Sixteen years ago, mutations in cardiac troponin (Tn)T and α-tropomyosin were linked to familial hypertrophic cardiomyopathy, thus transforming the disorder from a disease of the ß-myosin heavy chain to a disease of the cardiac sarcomere. From the outset, studies suggested that mutations in the regulatory thin filament caused a complex, heterogeneous pattern of ventricular remodeling with wide variations in clinical expression. To date, the clinical heterogeneity is well matched by an extensive array of nearly 100 independent mutations in all components of the cardiac thin filament. Significant advances in our understanding of the biophysics of myofilament activation, coupled to the emerging evidence that thin filament linked cardiomyopathies are progressive, suggests that a renewed focus on the most proximal events in both the molecular and clinical pathogenesis of the disease will be necessary to achieve the central goal of using genotype information to manage affected patients. In this review, we examine the existing biophysical and clinical evidence in support of a more proximal definition of thin filament cardiomyopathies. In addition, new high-resolution, integrated approaches are presented to help define the way forward as the field works toward developing a more robust link between genotype and phenotype in this complex disorder.

The HCM - Linked Mutation Arg92Leu in TNNT2 Allosterically Alters the cTnC - cTnI Interface and Disrupts the PKA-mediated Regulation of Myofilament Relaxation.

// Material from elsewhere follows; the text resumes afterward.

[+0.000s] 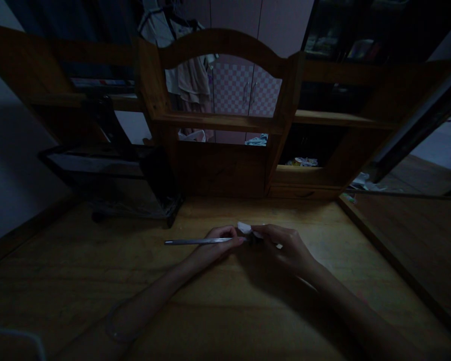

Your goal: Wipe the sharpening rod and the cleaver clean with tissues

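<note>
My left hand (216,245) rests on the wooden desk (97,271), fingers pinched round a thin grey metal rod (195,241) that sticks out to the left. My right hand (285,246) lies just right of it, fingers closed on a small white crumpled piece (244,228), perhaps tissue or cloth. The two hands nearly touch at the rod's right end, which is hidden between the fingers. The room is dim.
A wooden shelf unit (225,120) with an arched opening stands at the desk's back. A dark wire rack (108,175) sits at the back left. Clothes hang behind the opening. The desk's right edge (379,245) drops to a wooden floor.
</note>
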A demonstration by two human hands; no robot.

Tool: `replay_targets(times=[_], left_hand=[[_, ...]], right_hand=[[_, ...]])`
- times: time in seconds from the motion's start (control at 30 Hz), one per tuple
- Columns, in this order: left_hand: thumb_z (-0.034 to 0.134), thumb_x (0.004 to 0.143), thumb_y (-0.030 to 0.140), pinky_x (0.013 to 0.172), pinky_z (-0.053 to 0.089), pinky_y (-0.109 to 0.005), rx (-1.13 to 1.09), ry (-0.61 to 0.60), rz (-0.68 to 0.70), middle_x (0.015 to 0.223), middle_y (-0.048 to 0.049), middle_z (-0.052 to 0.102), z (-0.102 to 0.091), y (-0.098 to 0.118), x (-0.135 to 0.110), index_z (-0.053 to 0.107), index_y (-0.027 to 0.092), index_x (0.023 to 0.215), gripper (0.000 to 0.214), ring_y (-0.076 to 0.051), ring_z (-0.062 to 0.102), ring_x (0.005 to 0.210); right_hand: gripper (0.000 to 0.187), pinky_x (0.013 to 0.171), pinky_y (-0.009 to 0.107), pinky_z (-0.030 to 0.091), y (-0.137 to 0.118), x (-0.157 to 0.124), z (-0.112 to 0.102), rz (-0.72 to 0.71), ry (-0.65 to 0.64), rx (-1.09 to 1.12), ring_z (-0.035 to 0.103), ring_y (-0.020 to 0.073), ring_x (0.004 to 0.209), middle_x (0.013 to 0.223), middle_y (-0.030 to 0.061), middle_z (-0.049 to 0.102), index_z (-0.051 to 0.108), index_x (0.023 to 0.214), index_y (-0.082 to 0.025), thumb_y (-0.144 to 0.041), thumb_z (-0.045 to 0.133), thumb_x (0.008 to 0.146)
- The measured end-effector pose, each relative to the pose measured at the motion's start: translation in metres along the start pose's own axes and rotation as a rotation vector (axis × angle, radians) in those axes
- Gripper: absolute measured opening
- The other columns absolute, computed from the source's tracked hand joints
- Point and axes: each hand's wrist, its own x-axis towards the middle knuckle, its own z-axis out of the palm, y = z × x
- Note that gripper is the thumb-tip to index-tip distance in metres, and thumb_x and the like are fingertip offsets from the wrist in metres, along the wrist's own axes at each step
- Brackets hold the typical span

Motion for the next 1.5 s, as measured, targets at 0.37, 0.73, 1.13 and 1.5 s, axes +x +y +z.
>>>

Background: Impaired left ventricular relaxation, high filling pressures, and dysregulation of Ca 2+ homeostasis are common findings contributing to diastolic dysfunction in hypertrophic cardiomyopathy (HCM). Studies have shown that impaired relaxation is an early observation in the sarcomere-gene-positive preclinical HCM cohort which suggests potential involvement of myofilament regulators of relaxation. Yet, a molecular level understanding of mechanism(s) at the level of the myofilament is lacking. We hypothesized that mutation-specific, allosterically mediated, changes to the cardiac troponin C-cardiac troponin I (cTnC-cTnI) interface can account for the development of early-onset diastolic dysfunction via decreased PKA accessibility to cTnI. Methods: HCM mutations R92L-cTnT (Arg92Leu) and Δ160E-cTnT (Glu160 deletion) were studied in vivo , in vitro, and in silico via 2D echocardiography, western blotting, ex vivo hemodynamics, stopped-flow kinetics, time resolved fluorescence resonance energy transfer (TR-FRET), and molecular dynamics simulations. Results: The HCM-causative mutations R92L-cTnT and Δ160E-cTnT result in different time-of-onset of diastolic dysfunction. R92L-cTnT demonstrated early-onset diastolic dysfunction accompanied by a localized decrease in phosphorylation of cTnI. Constitutive phosphorylation of cTnI (cTnI-D 23 D 24 ) was sufficient to recover diastolic function to Non-Tg levels only for R92L-cTnT. Mutation-specific changes in Ca 2+ dissociation rates associated with R92L-cTnT reconstituted with cTnI-D 23 D 24 led us to investigate potential involvement of structural changes in the cTnC-cTnI interface as an explanation for these observations. We probed the interface via TR-FRET revealing a repositioning of the N-terminus of cTnI, closer to cTnC, and concomitant decreases in distance distributions at sites flanking the PKA consensus sequence. Implementing TR-FRET distances as constraints into our atomistic model identified additional electrostatic interactions at the consensus sequence. Conclusion: These data indicate that the early diastolic dysfunction observed in a subset of HCM is likely attributable to structural changes at the cTnC-cTnI interface that impair accessibility of PKA thereby blunting ß-adrenergic responsiveness and identifying a potential molecular target for therapeutic intervention.